> **Exercise objective**
Which lines run from the line with "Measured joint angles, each" through the line with "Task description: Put" in the entries below? Print them exactly, both ends included, and nothing more.

> **Records provided**
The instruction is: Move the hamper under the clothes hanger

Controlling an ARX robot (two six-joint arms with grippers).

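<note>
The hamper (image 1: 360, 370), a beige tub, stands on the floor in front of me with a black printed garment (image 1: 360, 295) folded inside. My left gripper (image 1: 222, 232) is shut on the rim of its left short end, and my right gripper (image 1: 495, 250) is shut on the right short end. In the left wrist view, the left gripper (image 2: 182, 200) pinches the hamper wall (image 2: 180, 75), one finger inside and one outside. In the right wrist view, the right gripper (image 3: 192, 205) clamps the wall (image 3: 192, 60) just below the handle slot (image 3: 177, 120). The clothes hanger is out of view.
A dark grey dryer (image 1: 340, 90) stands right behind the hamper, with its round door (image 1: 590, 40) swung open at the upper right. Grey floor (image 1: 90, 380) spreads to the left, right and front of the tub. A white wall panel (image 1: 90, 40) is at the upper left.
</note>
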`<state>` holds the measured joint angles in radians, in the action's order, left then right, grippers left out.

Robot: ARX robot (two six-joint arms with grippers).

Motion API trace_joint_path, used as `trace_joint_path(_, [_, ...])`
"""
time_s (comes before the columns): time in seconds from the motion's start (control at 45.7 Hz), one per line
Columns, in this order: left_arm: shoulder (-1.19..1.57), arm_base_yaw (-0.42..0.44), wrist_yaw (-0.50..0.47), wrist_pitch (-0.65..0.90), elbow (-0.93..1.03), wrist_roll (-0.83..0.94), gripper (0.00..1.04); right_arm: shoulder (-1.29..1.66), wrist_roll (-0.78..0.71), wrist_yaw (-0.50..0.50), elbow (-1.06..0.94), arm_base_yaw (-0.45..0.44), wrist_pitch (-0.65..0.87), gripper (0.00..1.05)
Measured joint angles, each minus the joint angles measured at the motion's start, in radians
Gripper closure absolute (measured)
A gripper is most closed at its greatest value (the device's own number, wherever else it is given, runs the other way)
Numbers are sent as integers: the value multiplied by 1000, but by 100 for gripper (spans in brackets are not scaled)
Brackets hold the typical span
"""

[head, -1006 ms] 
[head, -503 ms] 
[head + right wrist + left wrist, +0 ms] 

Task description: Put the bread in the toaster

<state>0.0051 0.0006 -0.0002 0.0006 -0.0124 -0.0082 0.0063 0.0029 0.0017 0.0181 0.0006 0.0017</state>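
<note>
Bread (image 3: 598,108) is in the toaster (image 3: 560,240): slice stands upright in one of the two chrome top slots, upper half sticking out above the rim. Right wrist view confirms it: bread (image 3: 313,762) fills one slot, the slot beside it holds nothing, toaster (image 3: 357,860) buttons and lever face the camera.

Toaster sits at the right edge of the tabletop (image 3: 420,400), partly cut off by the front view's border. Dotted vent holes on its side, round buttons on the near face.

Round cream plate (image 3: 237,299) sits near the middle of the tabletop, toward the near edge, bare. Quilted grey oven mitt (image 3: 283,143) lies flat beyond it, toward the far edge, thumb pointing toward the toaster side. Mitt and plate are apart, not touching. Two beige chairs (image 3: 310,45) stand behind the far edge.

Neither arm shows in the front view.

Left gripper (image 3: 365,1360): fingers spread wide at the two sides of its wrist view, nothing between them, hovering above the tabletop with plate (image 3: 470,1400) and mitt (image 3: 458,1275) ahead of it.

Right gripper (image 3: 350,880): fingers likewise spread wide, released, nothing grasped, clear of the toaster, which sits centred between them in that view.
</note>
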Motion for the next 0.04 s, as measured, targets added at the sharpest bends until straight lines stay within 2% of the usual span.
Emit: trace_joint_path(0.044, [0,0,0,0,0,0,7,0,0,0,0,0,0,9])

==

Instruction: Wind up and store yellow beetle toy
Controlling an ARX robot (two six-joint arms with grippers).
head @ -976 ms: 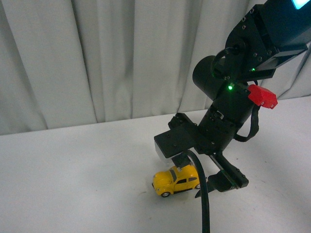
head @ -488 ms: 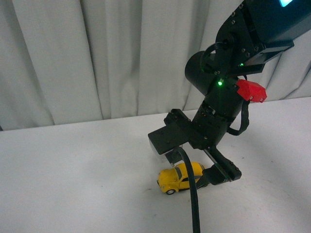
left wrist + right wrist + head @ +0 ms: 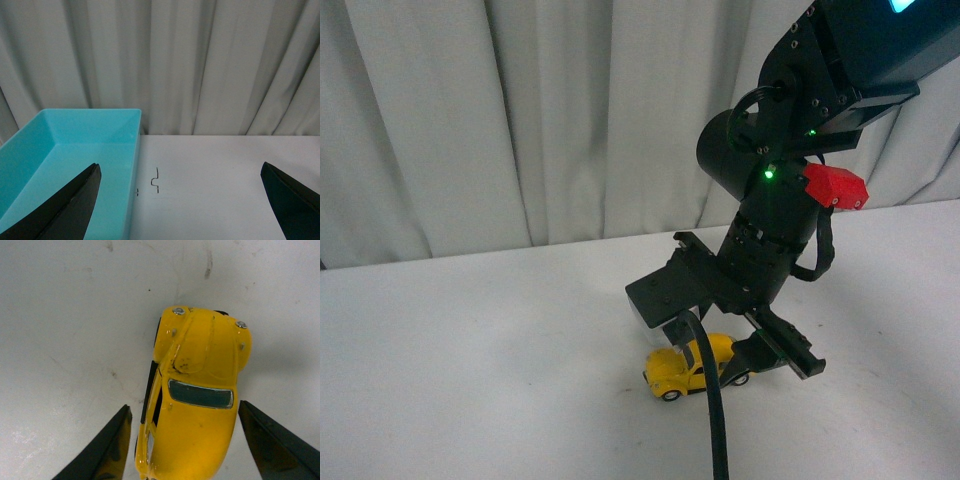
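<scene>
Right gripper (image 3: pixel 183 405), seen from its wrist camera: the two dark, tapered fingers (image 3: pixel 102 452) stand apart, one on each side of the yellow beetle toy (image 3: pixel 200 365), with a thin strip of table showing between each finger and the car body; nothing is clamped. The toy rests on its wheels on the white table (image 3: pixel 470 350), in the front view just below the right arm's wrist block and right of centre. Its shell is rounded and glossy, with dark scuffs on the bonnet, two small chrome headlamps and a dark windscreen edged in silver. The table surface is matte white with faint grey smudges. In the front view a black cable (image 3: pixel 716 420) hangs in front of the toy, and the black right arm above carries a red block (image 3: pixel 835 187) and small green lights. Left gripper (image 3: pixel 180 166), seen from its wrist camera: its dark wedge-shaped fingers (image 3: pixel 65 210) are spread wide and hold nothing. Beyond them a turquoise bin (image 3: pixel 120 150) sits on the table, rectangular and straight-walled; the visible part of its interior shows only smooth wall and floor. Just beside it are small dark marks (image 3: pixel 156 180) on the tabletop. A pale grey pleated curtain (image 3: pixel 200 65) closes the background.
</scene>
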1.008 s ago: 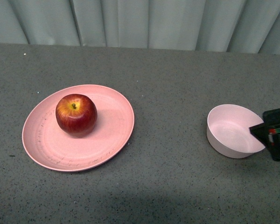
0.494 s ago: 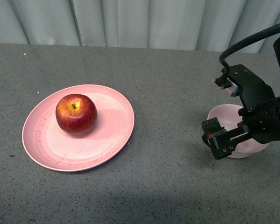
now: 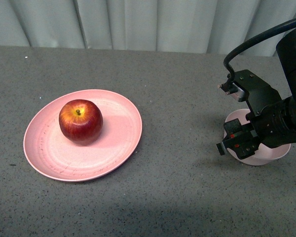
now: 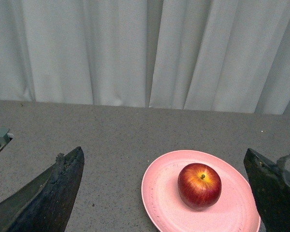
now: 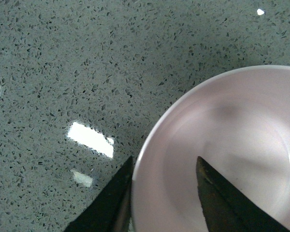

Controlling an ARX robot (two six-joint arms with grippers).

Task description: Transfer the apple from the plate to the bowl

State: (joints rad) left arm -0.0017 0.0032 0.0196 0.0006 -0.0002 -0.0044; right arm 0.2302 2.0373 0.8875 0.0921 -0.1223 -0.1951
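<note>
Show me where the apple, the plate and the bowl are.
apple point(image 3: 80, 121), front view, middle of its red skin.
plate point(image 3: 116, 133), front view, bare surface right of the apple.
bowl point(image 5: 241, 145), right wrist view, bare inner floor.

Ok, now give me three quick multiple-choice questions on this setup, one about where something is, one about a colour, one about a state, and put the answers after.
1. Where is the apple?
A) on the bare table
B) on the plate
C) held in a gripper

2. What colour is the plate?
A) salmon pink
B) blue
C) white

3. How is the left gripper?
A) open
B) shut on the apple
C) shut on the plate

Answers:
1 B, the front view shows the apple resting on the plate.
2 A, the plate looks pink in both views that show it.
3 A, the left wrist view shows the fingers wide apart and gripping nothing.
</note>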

> **Exercise response**
Measured joint angles, each minus the joint angles measured at the motion's start, in radians
Gripper closure absolute (measured)
A gripper is most closed at its greatest value (the device's own number, wherever else it is given, runs the other way)
Numbers are sent as integers: the value multiplied by 1000, but by 100 for gripper (spans in brackets are not scaled)
Brackets hold the typical span
"""

[head, -1006 ms] 
[head, -503 ms] 
[head + right wrist + left wrist, +0 ms] 

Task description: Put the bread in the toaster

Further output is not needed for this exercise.